# crossbow and rifle stocks - toy and real



## radioflyer (Dec 21, 2008)

Are there any members that have made a cross bow or rifle stocks real or toy /prop is not important..

Any tips or photos?


----------



## dan_house (Feb 18, 2009)

I'm working on some now.

I'll take pics and post tonight

dan


----------



## dan_house (Feb 18, 2009)

Ive made a few... I guess I should have asked earlier... what are you looking for or asking about?


----------



## Mike Wingate (Apr 26, 2009)

I have built a number of target crossbows from scratch, as well as thumbhole stock, high power air rifle stocks in solid and laminated materials.


----------



## Noob (Apr 18, 2009)

Mike Wingate said:


> I have built a number of target crossbows from scratch, as well as thumbhole stock, high power air rifle stocks in solid and laminated materials.


This was radioflyer's last post here (made last December).

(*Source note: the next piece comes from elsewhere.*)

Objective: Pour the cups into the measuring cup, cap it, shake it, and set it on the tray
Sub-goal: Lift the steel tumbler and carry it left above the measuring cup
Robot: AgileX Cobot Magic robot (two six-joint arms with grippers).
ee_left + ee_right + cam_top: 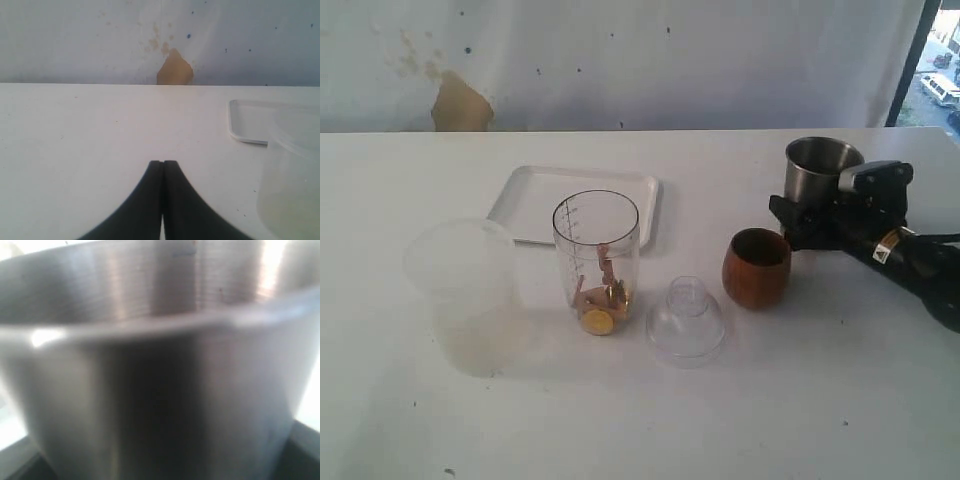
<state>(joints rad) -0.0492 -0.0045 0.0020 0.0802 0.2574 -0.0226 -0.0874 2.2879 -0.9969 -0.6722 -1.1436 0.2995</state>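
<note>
A: How many cups did you have out?
B: You had four: one wooden cup [757, 268], one steel tumbler [817, 168], one measuring cup [597, 262], one frosted cup [460, 295]. You also had one tray [535, 195] and one clear lid [686, 320].

Closed tool [162, 166] over the table [75, 145], with tray [248, 125] and frosted cup [295, 175] beyond.

The brushed-steel tumbler [820, 165] at the far right is metal with a satin sheen and fine brush lines running round it. The wooden cup [757, 268] beside it is brown, smooth and faintly glossy. The measuring cup [597, 255] and the domed lid [686, 320] are clear, glossy plastic. At the left, the frosted cup [460, 290] is cloudy, translucent plastic. The tray [530, 200] looks smooth and white, and the table [820, 400] matt white. The left gripper [162, 165] is matt black.
</note>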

No telling if he's been lurking without logging in or if he split.

But since it was resurrected from the grave, Dan House posted about making a rifle stock, and I have a link to some people who made some stocks on another site I frequent: Rifle stock LINK


----------



## radioflyer (Dec 21, 2008)

Noob said:


> This was radioflyer's last post here (made last December). No telling if he's been lurking without logging in or if he split.
> 
> But since it was resurrected from the grave, Dan House posted about making a rifle stock, and I have a link to some people who made some stocks on another site I frequent: Rifle stock LINK


Sorry, just lurking...

I am working on a duplicator, but I am having problems adjusting it, I have been looking and learning and trying with my son to get the table running for him...


----------



## istracpsboss (Sep 14, 2008)

Mike Wingate said:


> I have built a number of target crossbows from scratch, as well as thumbhole stock, high power air rifle stocks in solid and laminated materials.


Hi Mike

Where did you get the plans?

Cheers

Peter


----------



## Mike Wingate (Apr 26, 2009)

The first crossbow I made was in the mid 60's. Based on a rifle stock. The one I made in 1972 was my examination project at college. This was based again on a rifle (Anschutz target match) and research including, Sir Ralph Payne Galloway's book on the crossbow, which includes details on trebuchets.I have since made pistol crossbows, chinese repeating crossbows. But nothing for the last 25 years, since having the kids. I shoot recurve and self made laminated longbows in competition in the U.K. Crossbows are frowned upon. I have a Feinwerkbau model 80 Match Air pistol, and a Weirauch HW80 ar rifle, both of which I had restocked.


----------



## istracpsboss (Sep 14, 2008)

Mike Wingate said:


> The first crossbow I made was in the mid 60's. Based on a rifle stock. The one I made in 1972 was my examination project at college. This was based again on a rifle (Anschutz target match) and research including, Sir Ralph Payne Galloway's book on the crossbow, which includes details on trebuchets.I have since made pistol crossbows, chinese repeating crossbows. But nothing for the last 25 years, since having the kids. I shoot recurve and self made laminated longbows in competition in the U.K. Crossbows are frowned upon. I have a Feinwerkbau model 80 Match Air pistol, and a Weirauch HW80 ar rifle, both of which I had restocked.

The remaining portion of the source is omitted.